**Directions:**
The sole answer should be the number of lines in the material below that hold "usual".
____
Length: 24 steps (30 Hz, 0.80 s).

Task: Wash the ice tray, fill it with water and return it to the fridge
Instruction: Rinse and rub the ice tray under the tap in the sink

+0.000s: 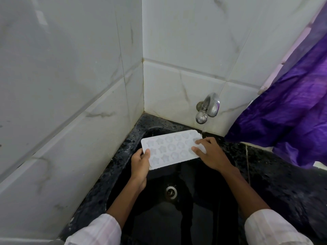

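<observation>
Left hand [140,160] fingers pinch the ice tray [169,149] over the sink [203,220], right hand [211,154] fingers flat on top.

The right end of the ice tray [169,149] lies under the right hand [212,154], so its last cups do not show, and I cannot tell if that hand grips it or only rests on it. At the tray's left end only the thumb of the left hand [140,163] shows on top; the other fingers are below the tray. Whether the cups hold water is unclear. Behind the tray, the stream from the tap [209,106] is faint. Right of the tray the purple cloth [292,106] is cut by the picture's edge; in front of it, the sink [208,200] too.
</observation>
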Motion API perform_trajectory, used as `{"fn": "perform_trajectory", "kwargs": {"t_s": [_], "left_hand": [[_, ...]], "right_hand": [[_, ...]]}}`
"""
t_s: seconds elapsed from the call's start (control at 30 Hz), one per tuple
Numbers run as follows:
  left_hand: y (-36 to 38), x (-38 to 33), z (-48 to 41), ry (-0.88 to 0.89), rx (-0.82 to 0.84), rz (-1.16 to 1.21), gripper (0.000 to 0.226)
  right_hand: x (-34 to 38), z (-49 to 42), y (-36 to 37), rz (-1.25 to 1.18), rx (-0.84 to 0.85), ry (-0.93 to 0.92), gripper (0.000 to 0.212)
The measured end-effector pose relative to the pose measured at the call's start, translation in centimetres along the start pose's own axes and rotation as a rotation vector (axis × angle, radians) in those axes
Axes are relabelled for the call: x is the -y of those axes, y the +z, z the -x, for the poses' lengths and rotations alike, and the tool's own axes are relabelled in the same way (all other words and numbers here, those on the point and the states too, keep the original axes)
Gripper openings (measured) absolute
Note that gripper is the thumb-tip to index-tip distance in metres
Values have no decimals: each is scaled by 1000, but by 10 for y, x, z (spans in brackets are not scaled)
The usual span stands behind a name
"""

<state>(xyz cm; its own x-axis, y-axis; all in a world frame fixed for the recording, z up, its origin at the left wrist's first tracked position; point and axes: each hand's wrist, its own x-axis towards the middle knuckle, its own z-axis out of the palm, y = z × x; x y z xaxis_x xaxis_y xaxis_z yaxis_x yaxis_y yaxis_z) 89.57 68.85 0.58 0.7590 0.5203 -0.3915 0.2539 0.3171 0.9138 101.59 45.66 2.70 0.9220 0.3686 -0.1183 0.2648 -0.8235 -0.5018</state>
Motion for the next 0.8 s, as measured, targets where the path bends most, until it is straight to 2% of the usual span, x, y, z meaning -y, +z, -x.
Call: {"fn": "perform_trajectory", "kwargs": {"t_s": [0.2,0.4,0.8], "left_hand": [[0,-1,2,18,13,4,19],[3,-2,4,21,17,-8,20],[1,2,7,6,7,-5,20]], "right_hand": [[2,1,-2,56,-29,-1,54],[3,3,-1,69,-24,2,49],[3,4,-3,96,-6,-24,53]]}}
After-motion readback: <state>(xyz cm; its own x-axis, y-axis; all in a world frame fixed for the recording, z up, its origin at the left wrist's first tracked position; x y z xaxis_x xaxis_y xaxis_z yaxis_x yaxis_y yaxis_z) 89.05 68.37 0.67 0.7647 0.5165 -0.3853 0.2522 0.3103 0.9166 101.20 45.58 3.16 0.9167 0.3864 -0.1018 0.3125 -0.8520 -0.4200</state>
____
**Written solution:**
2